Dominique Seux commente deux beaux succès d’entreprises françaises à regarder cet automne : l’hypothèse de la fusion PSA-Fiat-Chrysler et le succès d’Airbus...

Jean-Dominique Sénard et Carlos Tavarès
Jean-Dominique Sénard et Carlos Tavarès © AFP

L’automne économique et social est plutôt grisâtre, avec les incertitudes sur la conjoncture mondiale, les tensions géopolitiques et, ici en France, les conflits qui s’annoncent dans les transports et sur les retraites. Mais il y a aussi de bonnes surprises du côté des entreprises et il n’y aucune raison de ne pas les savourer. 

La première date de la semaine dernière : l’hypothèse de la fusion PSA-Fiat-Chrysler. Elle a été très commentée, elle n’est pas acquise, elle rencontrera des obstacles, mais il y a un élément inédit : si elle se fait, cela voudra dire que deux constructeurs automobiles français, Renault et PSA, seront au cœur de groupes qui se placent dans les ... quatre premiers mondiaux. Qui aurait dit cela il y a dix ou vingt ans ? 

Avec les chiffres de ventes 2018 :

  1. Numéro un mondial : Volkswagen. 
  2. Numéro deux : Toyota. 
  3. Numéro trois : Renault-Nissan (avec une dizaine de marques). 
  4. Numéro quatre : si cela aboutit donc, PSA-Fiat (avec une dizaine de marques aussi).

Les Français sont à la manœuvre et ne sont en aucun cas cette fois, ne sont pas des proies affaiblies, comme Alcatel, Péchiney ou d’autres l’ont été. 

L’autre succès, c’est celui d’Airbus (européen bien sûr, pas seulement français), dont les résultats sont en hausse, Airbus qui vient de vendre 300 A320 à une compagnie indienne, un record d’un coup. 
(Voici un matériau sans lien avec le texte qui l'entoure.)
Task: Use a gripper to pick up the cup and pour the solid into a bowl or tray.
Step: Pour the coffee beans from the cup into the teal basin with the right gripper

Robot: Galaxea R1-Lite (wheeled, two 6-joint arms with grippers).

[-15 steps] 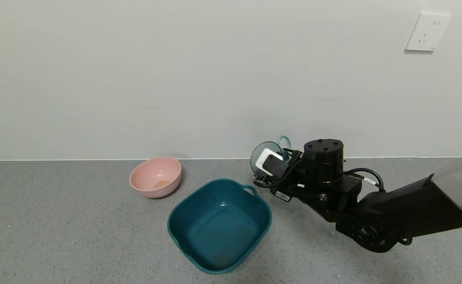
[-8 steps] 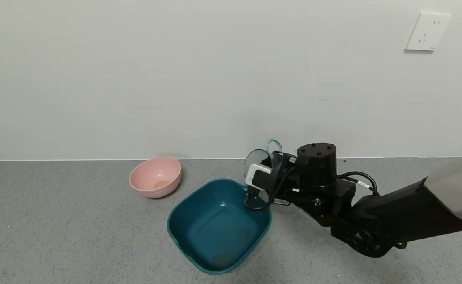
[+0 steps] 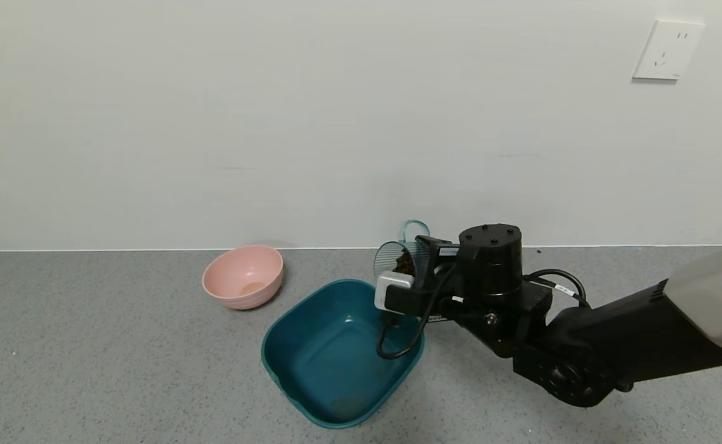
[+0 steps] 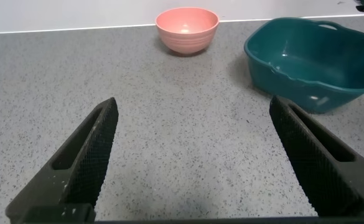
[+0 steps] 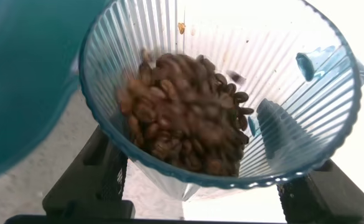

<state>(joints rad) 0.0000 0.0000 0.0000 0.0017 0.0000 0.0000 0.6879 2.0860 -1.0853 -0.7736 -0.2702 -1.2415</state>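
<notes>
The small translucent grey-blue ribbed plastic cup (image 3: 398, 259) is tipped well over, its long axis near level, its mouth turned toward the robot's left and its loop handle uppermost. It is clamped between the jaws of the right gripper (image 5: 194, 180), one black finger (image 5: 91, 177) pressed to each side of the ribbed wall, the body lying between them with the rim projecting past the tips. The many small dark reddish-brown bean-like pieces (image 5: 185, 127) are heaped against the lower wall inside the cup, close to the lip. Just below and ahead of the jaws the large dark teal rounded-square plastic basin (image 3: 287, 351) is seen on the speckled grey counter (image 3: 89, 370); the cup's mouth is held over its far right corner, where a black cable (image 3: 398, 345) hangs into the basin. A smaller round pink bowl (image 3: 244, 275) stands further left, apart from the basin. The left gripper (image 4: 197, 162) is held low over bare counter, jaws spread wide, nothing between them, basin and pink bowl well ahead.
</notes>
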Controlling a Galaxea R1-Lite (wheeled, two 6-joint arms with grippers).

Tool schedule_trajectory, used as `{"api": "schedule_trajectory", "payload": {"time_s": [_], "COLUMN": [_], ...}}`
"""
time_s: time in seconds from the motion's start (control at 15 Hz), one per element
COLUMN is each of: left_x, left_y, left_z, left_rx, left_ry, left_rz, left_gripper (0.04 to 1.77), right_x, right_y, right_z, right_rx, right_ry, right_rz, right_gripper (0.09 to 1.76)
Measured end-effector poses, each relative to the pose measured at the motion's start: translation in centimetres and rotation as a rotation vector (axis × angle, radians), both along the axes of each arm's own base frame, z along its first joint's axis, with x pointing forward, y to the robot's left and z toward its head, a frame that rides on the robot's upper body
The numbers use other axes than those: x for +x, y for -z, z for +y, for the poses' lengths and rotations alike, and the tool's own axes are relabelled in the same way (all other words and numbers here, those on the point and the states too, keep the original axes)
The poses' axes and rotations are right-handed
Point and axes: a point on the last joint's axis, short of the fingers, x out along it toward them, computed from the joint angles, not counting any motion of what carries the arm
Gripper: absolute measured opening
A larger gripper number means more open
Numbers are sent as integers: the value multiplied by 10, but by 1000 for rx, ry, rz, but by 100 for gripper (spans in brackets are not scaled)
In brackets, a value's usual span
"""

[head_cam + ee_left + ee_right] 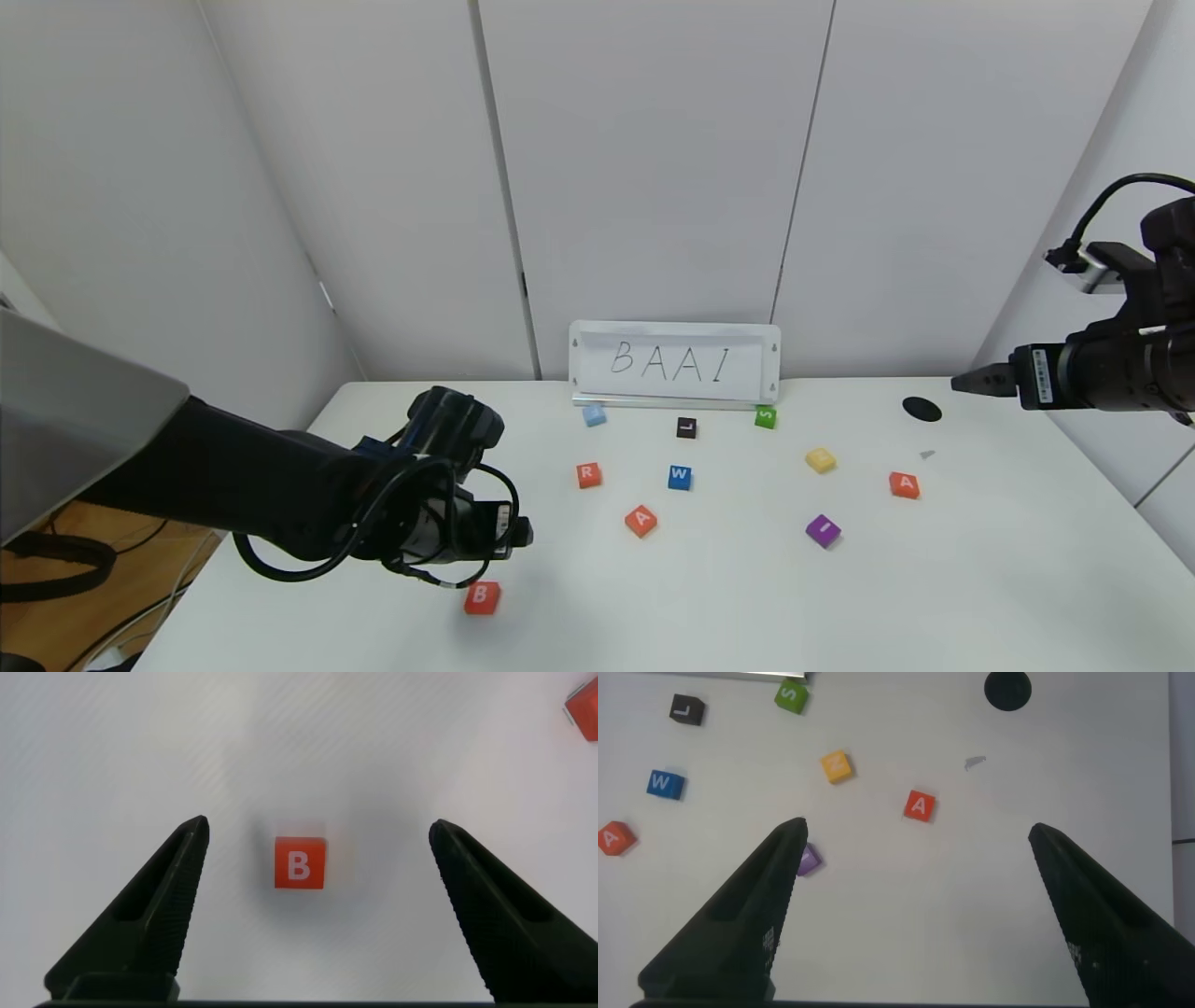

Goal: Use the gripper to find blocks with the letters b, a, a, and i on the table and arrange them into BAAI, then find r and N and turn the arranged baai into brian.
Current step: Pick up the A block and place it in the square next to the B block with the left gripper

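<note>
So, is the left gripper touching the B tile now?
Apart. In the left wrist view the left gripper is open, and bare table shows between the B tile and each finger.

Even, bright light falls from overhead on the smooth white tabletop point(709, 597), with no glare. Beneath my left gripper point(318, 905) the small orange-red square tile lettered B point(299, 863) looks slightly blurred, ringed by soft grey shadow. The wall panels bow outward at the head view's edges.
</note>
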Motion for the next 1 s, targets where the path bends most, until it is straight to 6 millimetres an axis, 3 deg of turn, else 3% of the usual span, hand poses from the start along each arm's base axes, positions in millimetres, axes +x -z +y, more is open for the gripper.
{"api": "schedule_trajectory", "payload": {"time_s": [0.47, 0.73, 1.0], "left_x": [24, 37, 31], "left_y": [-35, -37, -34], "left_z": [-28, -46, -67], "left_rx": [-26, -13, -10], "left_ry": [41, 56, 109], "left_rz": [-51, -61, -61], "left_gripper": [170, 170, 171], "right_x": [0, 1, 3], "right_y": [-1, 0, 4], "right_z": [0, 0, 2], "right_rx": [0, -2, -7], "right_ry": [2, 2, -2], "right_rz": [-2, 1, 12], "right_gripper": [171, 171, 171]}}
Mentionnons encore l’offre faite par le groupe de luxe LVMH pour racheter le joaillier bien connu aux Etats-Unis Tiffany. Ce n'est pas terminé, les discussions continuent, on verra. 

Des succès, donc, mais des succès qui obligent... 

Oui. Des entreprises françaises ou basées en France se retrouvent donc en première ligne pour être devant, mais aussi pourquoi pas pour faire évoluer leurs marchés. L’automobile, la construction aéronautique : on parle du secteur des transports, qui est directement concerné par les bouleversements technologiques et peut-être -sans doute- sociétaux qu’implique la bataille contre le réchauffement climatique. Tous ces acteurs géants vont-ils freiner des quatre fers, essayer de ruser avec les normes fixées par les pouvoirs publics (c'est arrivé !), ou vont-ils investir et chercher des solutions -comme l’électrification, le transport partagé et bien d’autres ? A ce moment-ci de l’histoire, on n’a pas la réponse à cette question, mais oui la responsabilité va de pair avec la taille.